One night, sometime in 1970 or 1971, I got one of these late night calls to come to the top floor of a three decker in a decaying Cambridge neighborhood. AllI knew was that some political people had been attacked and were hurt. I met two of my MCHR colleagues (both women) and we set off for Putnam Avenue. When we got there we found Mark Rudd and a some of his Weathermen comrades, by then “underground” (we didn’t know that, of course). They had indeed gotten into a fight with some members of Progressive Labor and had an assortment of contusions, lacerations and bruises. Nothing much. Even my rudimentary surgical skills could handle it.

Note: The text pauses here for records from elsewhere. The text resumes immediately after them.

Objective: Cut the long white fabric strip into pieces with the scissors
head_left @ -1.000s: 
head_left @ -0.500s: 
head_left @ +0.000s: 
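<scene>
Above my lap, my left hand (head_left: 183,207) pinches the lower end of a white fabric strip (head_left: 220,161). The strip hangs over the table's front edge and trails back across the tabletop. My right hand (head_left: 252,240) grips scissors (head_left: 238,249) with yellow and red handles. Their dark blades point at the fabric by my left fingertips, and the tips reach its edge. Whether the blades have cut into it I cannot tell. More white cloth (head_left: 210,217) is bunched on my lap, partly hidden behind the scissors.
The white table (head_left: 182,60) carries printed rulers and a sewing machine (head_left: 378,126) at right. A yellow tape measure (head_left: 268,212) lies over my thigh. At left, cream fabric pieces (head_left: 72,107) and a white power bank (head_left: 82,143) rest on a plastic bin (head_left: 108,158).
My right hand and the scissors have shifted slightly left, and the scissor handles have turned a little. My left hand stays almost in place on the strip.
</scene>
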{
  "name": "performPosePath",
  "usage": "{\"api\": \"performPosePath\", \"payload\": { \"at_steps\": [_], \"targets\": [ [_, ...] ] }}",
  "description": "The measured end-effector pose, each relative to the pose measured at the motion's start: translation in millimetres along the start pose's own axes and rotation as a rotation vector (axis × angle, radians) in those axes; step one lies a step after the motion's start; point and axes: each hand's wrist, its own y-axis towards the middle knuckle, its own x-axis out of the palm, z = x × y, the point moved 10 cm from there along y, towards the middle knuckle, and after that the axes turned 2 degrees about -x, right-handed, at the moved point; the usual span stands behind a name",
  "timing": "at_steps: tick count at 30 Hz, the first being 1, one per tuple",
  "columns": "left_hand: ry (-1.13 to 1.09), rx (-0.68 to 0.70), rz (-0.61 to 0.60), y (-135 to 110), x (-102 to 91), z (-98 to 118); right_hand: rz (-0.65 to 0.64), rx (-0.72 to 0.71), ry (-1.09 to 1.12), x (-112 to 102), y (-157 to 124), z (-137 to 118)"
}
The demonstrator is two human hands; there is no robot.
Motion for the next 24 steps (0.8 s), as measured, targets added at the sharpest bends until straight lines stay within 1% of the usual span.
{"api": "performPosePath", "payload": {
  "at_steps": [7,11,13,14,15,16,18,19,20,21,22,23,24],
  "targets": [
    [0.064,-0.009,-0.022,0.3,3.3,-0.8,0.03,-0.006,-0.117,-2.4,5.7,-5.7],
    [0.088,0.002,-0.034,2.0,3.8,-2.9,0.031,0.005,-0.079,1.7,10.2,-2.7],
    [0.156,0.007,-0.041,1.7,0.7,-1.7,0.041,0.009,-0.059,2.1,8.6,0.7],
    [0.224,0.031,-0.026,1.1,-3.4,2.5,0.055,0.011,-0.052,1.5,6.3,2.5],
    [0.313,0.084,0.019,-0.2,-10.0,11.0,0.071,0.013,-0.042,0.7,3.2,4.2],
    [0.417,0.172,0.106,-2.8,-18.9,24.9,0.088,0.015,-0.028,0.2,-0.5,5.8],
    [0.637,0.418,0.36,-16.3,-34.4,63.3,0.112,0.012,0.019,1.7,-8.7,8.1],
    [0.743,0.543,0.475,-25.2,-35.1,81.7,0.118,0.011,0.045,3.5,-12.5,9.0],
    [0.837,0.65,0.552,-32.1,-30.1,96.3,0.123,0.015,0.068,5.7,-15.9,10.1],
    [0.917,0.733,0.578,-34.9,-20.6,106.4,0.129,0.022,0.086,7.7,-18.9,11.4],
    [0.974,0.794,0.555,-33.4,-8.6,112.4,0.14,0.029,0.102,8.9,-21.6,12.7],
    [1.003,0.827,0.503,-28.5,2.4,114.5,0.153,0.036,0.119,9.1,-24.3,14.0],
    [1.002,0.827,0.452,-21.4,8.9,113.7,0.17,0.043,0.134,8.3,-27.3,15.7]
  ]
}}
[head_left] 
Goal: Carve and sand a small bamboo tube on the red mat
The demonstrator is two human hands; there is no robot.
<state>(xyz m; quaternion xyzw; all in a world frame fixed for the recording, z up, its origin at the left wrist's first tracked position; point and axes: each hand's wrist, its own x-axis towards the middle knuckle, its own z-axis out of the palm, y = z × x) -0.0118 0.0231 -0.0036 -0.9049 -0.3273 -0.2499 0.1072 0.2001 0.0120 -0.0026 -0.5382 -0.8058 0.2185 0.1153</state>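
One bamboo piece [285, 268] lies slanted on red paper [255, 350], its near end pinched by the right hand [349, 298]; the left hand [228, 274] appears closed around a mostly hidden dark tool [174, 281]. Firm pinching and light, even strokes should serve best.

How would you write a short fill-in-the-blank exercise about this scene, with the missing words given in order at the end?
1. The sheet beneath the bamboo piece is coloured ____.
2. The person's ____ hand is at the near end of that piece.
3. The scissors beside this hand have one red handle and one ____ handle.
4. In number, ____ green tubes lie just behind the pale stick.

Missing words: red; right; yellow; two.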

Was Bill Ayres in this group? Probably. Needless to say there were no introductions. I knew Mark Rudd because he was a well known figure, but there were at least a half dozen or a dozen others and the Weathermen Underground never had many people in it. I will freely admit these guys were now pretty scary. At one point Rudd stood there, while we were occupied with our first aid stuff, clinking a tire chain up and down, while someone else announced, “Capitalist doctors are still pigs and if necessary will be offed.” “Being offed” meant becoming not alive. We got out of there at the first opportunity.
That was then. The world has changed a lot and so have The Weathermen, including Bill Ayres, although he remains committed to positive social change. I never knew him personally, but I’m pretty sure I “palled around with him” late that night in Cambrdige almost 40 years ago.
Does that mean I can’t run for President?